■ **What is being asked**
The word "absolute" marks the lines to find; copy every such line from the data below.

Records excerpted from a collection
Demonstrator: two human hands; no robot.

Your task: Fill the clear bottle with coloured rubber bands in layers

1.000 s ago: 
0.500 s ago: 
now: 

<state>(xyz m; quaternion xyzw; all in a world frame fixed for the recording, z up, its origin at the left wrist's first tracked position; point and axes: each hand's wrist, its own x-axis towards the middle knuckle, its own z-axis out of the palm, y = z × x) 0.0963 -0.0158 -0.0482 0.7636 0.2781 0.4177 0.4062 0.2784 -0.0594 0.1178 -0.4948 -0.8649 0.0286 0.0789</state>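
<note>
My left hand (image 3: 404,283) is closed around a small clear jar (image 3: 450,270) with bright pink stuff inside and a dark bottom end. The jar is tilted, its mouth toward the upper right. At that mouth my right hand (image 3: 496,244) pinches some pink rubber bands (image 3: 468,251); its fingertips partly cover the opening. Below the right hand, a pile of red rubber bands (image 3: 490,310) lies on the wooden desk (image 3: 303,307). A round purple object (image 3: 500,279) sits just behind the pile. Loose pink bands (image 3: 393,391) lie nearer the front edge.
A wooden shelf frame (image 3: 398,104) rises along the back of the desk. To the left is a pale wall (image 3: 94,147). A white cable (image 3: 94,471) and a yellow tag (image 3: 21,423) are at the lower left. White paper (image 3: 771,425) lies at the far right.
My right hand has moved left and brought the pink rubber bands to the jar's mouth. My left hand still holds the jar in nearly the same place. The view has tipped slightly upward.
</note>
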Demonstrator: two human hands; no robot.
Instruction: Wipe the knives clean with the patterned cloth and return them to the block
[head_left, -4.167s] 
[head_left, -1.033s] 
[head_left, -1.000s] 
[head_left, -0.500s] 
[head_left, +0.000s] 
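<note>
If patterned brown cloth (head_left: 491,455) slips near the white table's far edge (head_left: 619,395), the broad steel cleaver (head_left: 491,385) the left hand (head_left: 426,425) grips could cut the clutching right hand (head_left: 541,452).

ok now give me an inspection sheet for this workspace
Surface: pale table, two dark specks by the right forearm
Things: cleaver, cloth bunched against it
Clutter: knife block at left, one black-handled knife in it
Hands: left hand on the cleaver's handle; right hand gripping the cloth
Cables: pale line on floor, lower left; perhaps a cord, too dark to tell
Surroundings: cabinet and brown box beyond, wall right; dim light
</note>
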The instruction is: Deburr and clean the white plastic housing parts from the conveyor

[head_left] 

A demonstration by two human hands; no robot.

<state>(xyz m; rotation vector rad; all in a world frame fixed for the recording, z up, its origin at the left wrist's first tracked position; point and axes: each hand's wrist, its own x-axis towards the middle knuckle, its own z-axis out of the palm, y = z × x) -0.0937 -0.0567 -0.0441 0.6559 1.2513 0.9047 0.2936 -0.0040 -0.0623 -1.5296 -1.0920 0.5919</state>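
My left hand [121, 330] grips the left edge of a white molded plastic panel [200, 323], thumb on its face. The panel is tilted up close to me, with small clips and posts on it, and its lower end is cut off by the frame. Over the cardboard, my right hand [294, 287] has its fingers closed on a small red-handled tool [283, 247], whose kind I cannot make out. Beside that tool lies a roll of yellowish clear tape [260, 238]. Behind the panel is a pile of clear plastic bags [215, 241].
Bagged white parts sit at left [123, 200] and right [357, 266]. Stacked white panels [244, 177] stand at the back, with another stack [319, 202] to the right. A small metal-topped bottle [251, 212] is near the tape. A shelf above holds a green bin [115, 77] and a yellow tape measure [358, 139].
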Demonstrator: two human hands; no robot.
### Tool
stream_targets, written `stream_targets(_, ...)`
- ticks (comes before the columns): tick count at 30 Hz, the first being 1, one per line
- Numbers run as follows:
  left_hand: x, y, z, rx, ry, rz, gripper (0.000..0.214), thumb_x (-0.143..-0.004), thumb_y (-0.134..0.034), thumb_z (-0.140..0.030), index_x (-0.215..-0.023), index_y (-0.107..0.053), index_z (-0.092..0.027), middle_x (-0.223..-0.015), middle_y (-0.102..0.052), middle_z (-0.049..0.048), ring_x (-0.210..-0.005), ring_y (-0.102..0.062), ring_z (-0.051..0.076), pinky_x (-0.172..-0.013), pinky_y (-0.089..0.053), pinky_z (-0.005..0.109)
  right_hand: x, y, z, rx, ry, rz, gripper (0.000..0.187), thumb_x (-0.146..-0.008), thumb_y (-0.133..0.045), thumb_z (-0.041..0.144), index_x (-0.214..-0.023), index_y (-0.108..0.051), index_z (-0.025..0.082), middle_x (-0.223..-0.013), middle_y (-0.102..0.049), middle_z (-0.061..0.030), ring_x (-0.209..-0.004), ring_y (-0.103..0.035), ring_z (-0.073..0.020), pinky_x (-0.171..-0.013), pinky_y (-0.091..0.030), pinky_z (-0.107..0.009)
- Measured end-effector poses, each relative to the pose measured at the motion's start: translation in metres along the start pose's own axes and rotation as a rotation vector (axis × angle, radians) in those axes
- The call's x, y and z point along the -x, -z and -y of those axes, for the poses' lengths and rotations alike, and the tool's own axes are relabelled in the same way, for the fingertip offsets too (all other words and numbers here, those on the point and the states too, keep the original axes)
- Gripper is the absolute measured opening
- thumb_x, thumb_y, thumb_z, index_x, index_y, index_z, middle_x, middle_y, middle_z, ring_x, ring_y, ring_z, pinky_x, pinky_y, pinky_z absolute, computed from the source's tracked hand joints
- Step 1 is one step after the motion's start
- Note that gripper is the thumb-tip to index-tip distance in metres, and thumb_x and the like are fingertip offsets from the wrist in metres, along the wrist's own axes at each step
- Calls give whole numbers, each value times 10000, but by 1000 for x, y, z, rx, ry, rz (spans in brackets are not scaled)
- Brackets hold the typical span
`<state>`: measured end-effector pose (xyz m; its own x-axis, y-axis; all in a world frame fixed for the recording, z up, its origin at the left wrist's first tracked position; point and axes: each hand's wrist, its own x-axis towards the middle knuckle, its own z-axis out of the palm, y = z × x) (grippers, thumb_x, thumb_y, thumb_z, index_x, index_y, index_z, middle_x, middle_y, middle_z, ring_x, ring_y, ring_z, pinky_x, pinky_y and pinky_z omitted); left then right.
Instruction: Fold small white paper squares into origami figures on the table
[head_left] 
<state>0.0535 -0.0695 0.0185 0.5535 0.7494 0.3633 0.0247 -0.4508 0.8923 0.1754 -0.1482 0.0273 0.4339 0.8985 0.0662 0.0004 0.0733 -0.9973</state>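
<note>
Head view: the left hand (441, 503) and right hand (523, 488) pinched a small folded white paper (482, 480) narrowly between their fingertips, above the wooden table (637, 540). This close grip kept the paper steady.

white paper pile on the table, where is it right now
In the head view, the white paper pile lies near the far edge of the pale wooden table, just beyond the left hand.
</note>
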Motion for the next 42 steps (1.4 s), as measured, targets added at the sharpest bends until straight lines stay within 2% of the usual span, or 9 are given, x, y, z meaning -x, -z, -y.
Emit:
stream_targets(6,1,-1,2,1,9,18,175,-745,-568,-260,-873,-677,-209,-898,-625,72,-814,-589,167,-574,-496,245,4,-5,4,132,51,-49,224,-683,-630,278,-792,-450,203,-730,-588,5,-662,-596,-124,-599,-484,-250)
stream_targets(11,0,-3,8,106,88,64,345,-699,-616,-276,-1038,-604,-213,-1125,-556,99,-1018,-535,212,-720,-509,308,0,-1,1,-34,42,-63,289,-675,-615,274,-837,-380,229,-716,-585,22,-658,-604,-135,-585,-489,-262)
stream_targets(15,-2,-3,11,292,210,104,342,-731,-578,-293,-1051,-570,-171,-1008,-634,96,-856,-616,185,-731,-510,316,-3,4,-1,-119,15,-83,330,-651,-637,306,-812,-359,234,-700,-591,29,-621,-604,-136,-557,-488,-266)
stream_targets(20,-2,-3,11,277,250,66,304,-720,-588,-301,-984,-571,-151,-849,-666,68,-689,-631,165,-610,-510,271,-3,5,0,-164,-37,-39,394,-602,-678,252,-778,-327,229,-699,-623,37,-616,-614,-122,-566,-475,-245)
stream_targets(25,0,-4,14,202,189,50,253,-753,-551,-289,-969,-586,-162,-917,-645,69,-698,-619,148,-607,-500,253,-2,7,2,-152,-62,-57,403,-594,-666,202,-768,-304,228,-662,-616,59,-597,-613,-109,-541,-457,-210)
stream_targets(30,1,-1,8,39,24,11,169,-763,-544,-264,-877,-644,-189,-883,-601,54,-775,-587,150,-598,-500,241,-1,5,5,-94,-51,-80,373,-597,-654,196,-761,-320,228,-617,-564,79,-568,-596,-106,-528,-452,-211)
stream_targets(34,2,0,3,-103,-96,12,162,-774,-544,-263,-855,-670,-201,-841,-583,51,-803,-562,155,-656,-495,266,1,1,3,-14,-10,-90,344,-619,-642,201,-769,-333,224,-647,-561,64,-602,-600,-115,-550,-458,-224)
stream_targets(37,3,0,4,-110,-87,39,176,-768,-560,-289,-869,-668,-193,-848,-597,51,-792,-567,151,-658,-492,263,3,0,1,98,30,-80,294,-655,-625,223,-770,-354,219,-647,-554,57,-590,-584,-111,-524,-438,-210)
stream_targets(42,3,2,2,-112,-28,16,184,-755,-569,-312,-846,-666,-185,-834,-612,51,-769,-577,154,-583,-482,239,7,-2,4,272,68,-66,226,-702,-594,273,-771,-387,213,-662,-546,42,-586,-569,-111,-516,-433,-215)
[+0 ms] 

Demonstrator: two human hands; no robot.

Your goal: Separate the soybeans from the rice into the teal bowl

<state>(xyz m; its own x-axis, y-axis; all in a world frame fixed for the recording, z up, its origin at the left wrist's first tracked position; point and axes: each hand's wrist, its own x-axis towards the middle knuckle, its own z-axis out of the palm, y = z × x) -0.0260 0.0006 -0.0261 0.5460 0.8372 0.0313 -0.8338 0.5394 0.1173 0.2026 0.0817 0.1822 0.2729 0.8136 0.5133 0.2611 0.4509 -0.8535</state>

■ **Answer area**
- Gripper is the absolute measured opening
- thumb_x, thumb_y, thumb_z, index_x, index_y, index_z, middle_x, middle_y, middle_z, ring_x, ring_y, ring_z, pinky_x, pinky_y, pinky_z absolute, computed from the source's tracked hand joints

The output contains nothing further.